D’après les ministres des Finances des sept pays les plus industrialisés du monde, la Chine devrait permettre une évaluation plus rapide de sa monnaie afin d’aider l’Europe et les Etats-Unis à retrouver leur compétitivité industrielle et à limiter le gonflement de leur déficit commercial.
Les ministres des Finances du G7 (Allemagne, Canada, France, Italie, Japon et Royaume-Uni) se sont réunis à Washington le 19 octobre pour discuter des taux de change et de la politique monétaire, au moment où l’euro atteint un autre record de 1,4310 dollar.
L’euro fort contre le dollar et le yuan, dont l’évolution reste considérablement liée à la monnaie américaine, représente une source d’inquiétude pour un certain nombre de pays européens, dont la France, dans la mesure où il augmente le prix de leurs exportations et affecte leur croissance économique.
En prévision de la rencontre, les chefs d’entreprises européennes ont demandé une intervention pour mettre fin à la chute du dollar, affirmant que le taux de change de l’euro avait atteint un « seuil de douleur » pour les entreprises (EURACTIV 19/10/07).
Néanmoins, alors que le communiqué final du G7 appelle la Chine à ajuster son taux de change, il ne mentionne pas la faiblesse actuelle du dollar.
Les ministres des Finances du G7 ont déclaré qu’une appréciation plus rapide du yuan rendrait les marchandises chinoises moins concurrentielles et contribuerait à freiner le surplus de commerce international du pays, tout en limitant les pressions inflationnistes dans l’économie asiatique grâce à des importations moins chères.

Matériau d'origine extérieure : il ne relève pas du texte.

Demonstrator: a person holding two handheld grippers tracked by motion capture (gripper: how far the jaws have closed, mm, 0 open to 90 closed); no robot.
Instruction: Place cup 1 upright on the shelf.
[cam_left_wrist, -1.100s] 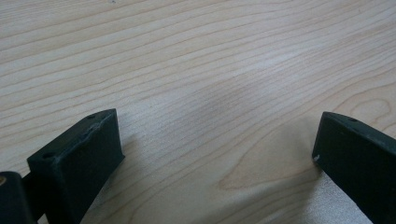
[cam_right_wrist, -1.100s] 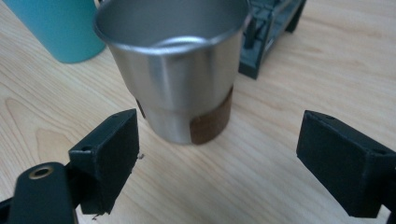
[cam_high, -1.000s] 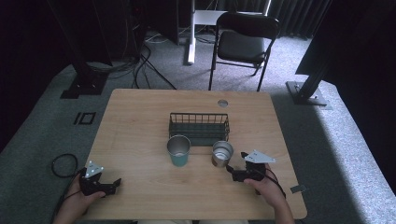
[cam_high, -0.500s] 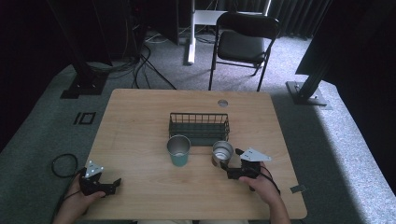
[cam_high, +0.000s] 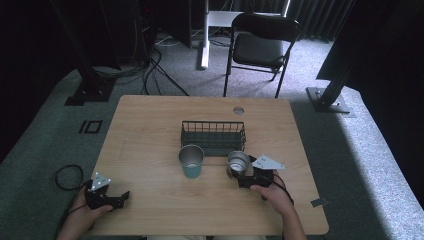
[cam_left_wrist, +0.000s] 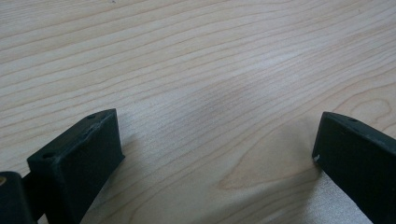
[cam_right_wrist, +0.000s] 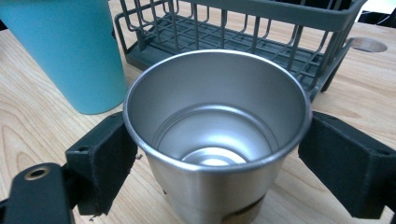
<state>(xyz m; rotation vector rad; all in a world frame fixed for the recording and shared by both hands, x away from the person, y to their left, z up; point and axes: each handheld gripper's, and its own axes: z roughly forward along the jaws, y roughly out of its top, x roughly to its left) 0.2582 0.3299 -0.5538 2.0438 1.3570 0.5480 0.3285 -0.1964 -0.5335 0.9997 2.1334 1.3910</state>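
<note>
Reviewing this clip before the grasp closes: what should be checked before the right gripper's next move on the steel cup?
1. Steel cup sits between the jaws of the right gripper: ok.
2. Jaws touching the cup wall: cannot tell; the left one looks close, the right one stands apart.
3. Cup upright and empty: ok.
4. Teal cup apart from the steel cup: ok.
5. Wire basket empty, ready to receive a cup: ok.
6. Left gripper open, low over bare table, out of the way: ok.

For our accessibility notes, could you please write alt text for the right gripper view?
A steel cup stands on the wooden table between the right gripper's open black jaws. Behind it stand a teal cup and a dark wire basket.
</note>
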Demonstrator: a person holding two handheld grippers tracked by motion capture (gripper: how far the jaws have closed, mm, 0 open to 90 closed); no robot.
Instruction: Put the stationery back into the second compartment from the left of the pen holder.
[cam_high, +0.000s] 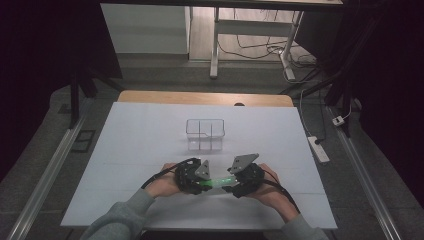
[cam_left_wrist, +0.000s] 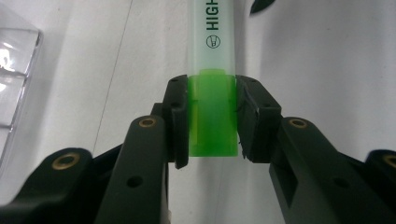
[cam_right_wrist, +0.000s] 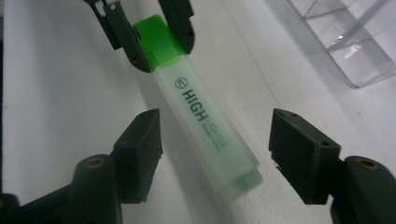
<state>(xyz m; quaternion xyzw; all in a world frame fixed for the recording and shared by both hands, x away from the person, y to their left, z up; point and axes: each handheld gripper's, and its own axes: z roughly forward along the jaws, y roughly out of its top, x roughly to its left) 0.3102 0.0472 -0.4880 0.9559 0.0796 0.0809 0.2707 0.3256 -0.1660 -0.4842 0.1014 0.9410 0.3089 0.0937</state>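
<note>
A green highlighter with a pale translucent body and a bright green cap lies between both hands near the table's front edge. My left gripper is shut on the highlighter's green cap; the body printed "HIGH" runs away from it. In the right gripper view the highlighter lies slantwise between the wide-apart jaws of my right gripper, which is open and not touching it. The left gripper clamps the cap at the top of that view. In the high view the left gripper and right gripper face each other.
A clear plastic box with dividers stands on the white table sheet beyond the grippers; its corner shows as the box and the box. A power strip lies on the floor at the right.
</note>
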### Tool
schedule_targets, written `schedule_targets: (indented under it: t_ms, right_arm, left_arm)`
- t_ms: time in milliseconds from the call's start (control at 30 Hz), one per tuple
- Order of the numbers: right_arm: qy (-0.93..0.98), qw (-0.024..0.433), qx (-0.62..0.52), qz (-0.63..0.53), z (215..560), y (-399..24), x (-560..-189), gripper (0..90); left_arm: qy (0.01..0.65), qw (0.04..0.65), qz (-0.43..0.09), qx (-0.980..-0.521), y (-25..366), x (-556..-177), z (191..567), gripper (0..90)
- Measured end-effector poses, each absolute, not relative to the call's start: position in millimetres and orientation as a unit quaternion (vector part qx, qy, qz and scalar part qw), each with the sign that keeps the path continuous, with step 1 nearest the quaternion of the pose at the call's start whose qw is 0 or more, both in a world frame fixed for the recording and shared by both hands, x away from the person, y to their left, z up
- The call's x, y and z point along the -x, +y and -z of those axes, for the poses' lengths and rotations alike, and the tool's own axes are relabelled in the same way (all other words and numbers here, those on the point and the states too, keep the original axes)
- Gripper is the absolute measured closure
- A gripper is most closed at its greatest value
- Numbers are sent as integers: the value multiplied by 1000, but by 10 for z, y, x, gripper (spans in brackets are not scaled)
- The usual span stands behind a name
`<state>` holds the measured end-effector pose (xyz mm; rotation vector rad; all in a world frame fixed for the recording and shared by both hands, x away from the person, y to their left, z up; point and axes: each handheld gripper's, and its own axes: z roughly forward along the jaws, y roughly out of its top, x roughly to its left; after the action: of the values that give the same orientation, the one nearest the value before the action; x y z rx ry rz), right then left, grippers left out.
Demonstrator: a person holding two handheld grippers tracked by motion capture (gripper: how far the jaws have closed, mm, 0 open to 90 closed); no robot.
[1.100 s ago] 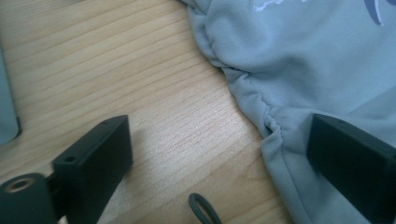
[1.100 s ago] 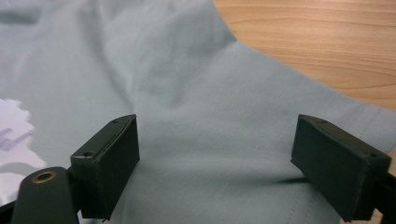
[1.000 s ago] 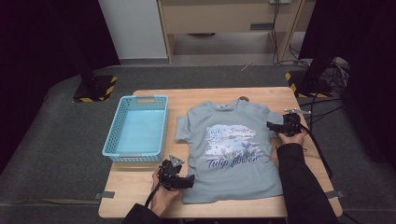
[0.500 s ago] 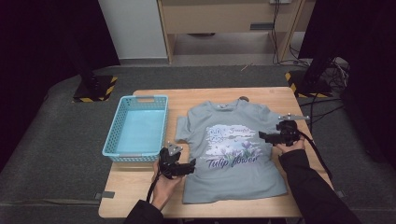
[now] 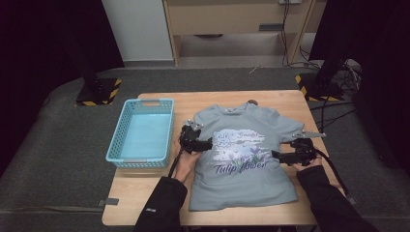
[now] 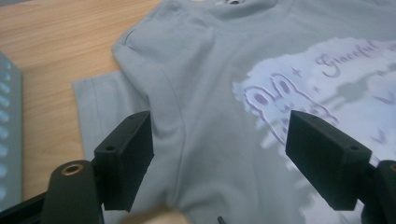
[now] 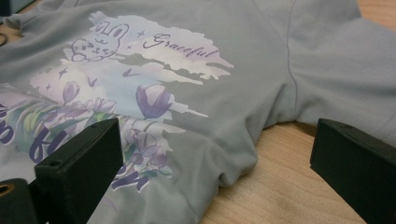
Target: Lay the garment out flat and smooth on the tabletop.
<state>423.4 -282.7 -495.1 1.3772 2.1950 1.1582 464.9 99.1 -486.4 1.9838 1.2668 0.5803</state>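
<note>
High view: a grey T-shirt [image 5: 241,159] lies flat, print side up, in the centre-right of the frame on a wooden table [image 5: 270,99]; a light-blue basket [image 5: 143,133] sits at its left, close beside the shirt's sleeve.
Left gripper: my left gripper [image 5: 205,144] sits at the centre-left of the high view, over the shirt's left edge, pointing right toward the print; my hand [image 5: 186,159] holds it from below.
Left gripper state: jaws spread wide, nothing between them.
Left gripper view: shirt [image 6: 210,93] fills the middle of the frame under my left gripper [image 6: 219,161]; the sleeve seam runs up between the jaws, the pale print lies at the right, bare table at the upper left.
Right gripper: my right gripper [image 5: 279,156] is at the centre-right of the high view, at the shirt's right side seam below the sleeve, pointing left.
Right gripper state: jaws released, wide apart, empty.
Right gripper view: the shirt's bunched side edge [image 7: 233,163] lies between the jaws of my right gripper [image 7: 215,172]; the flower print sits at the left of the frame, bare wood at the lower right.
</note>
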Motion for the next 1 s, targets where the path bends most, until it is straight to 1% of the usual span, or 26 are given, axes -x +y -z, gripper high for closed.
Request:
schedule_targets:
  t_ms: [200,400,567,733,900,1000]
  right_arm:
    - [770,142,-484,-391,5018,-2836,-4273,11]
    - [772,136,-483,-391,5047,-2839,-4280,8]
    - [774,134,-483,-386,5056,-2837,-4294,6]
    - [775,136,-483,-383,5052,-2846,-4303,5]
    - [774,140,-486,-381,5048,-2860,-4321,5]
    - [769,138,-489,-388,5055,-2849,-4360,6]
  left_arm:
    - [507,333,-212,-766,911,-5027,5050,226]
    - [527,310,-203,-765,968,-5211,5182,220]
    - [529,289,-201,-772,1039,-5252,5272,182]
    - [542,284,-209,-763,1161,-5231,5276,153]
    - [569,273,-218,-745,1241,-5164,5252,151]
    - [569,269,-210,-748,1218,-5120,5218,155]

D’autre part, ils ont affirmé que les fondements de leur économie restaient solides, même s’ils reconnaissent que les prix élevés du pétrole et les récentes turbulences financières provoquées par la crise hypothécaire du subprime aux Etats-Unis cet été, pourraient entraîner un ralentissement de la croissance mondiale (EURACTIV 10/10/07).
Ils ont également accepté d’examiner les causes sous-jacentes à la crise financière, afin d’identifier les domaines problématiques ainsi que les solutions possibles, en particulier concernant la gestion des risques, l’évaluation des instruments financiers complexes et le rôle des agences de notation de crédit, fortement critiquées pour leur rôle dans la crise.

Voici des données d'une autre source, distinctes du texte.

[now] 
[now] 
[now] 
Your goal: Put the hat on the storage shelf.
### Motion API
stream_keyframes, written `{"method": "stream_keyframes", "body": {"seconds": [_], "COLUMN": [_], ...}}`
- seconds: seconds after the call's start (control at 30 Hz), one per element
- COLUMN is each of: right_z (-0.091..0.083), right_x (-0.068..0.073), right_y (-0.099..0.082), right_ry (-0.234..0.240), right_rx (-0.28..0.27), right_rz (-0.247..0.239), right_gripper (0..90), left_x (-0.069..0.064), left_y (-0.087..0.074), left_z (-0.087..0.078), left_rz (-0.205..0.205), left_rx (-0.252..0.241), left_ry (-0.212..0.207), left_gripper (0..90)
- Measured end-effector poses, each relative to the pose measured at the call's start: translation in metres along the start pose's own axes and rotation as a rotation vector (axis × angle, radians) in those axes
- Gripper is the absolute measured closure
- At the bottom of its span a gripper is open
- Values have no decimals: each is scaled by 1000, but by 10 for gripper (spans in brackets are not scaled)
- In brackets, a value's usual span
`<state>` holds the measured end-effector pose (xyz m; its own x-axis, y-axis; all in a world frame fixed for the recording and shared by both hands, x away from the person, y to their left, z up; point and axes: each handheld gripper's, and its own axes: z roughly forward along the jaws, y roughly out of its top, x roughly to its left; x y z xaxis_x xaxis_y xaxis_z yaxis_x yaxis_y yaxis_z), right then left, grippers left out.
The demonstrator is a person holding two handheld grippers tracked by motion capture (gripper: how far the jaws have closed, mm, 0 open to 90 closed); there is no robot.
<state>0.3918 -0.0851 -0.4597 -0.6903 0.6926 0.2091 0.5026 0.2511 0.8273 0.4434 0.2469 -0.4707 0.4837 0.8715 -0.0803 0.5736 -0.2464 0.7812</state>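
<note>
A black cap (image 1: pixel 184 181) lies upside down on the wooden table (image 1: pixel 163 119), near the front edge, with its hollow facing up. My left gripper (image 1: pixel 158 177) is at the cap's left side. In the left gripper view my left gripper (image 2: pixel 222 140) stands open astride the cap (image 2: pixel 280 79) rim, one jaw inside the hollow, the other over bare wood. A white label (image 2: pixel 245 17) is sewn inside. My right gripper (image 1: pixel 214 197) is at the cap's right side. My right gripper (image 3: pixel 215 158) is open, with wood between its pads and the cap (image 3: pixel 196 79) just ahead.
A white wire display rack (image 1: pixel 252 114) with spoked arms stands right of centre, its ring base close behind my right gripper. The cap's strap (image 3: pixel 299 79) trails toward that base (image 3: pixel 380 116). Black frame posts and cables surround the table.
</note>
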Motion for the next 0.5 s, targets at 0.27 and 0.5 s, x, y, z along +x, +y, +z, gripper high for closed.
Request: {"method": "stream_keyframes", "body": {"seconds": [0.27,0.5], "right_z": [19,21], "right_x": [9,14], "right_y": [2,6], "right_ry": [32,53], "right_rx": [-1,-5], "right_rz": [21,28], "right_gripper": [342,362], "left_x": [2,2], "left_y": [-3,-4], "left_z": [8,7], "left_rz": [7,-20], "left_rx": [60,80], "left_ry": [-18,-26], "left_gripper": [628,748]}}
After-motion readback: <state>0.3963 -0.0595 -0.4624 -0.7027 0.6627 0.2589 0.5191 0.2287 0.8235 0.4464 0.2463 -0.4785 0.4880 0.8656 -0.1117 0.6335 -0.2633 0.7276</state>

Enfin, le communiqué du G7 a également appelé à plus de transparence et d’ouverture concernant les « fonds d’investissements publics », ces fonds d’investissement étrangers contrôlés par l’Etat, dont la possible utilisation pour des raisons politiques plutôt qu’économiques préoccupe l’UE et les Etats-Unis, en impliquant des rachats d’entreprises dans des secteurs sensibles comme la défense et l’énergie (EURACTIV 24/07/07).
Les responsables du G7 estiment qu’il y a un intérêt certain à identifier les meilleures pratiques dans des domaines comme la structure des institutions, la gestion des risques, la transparence et la responsabilité.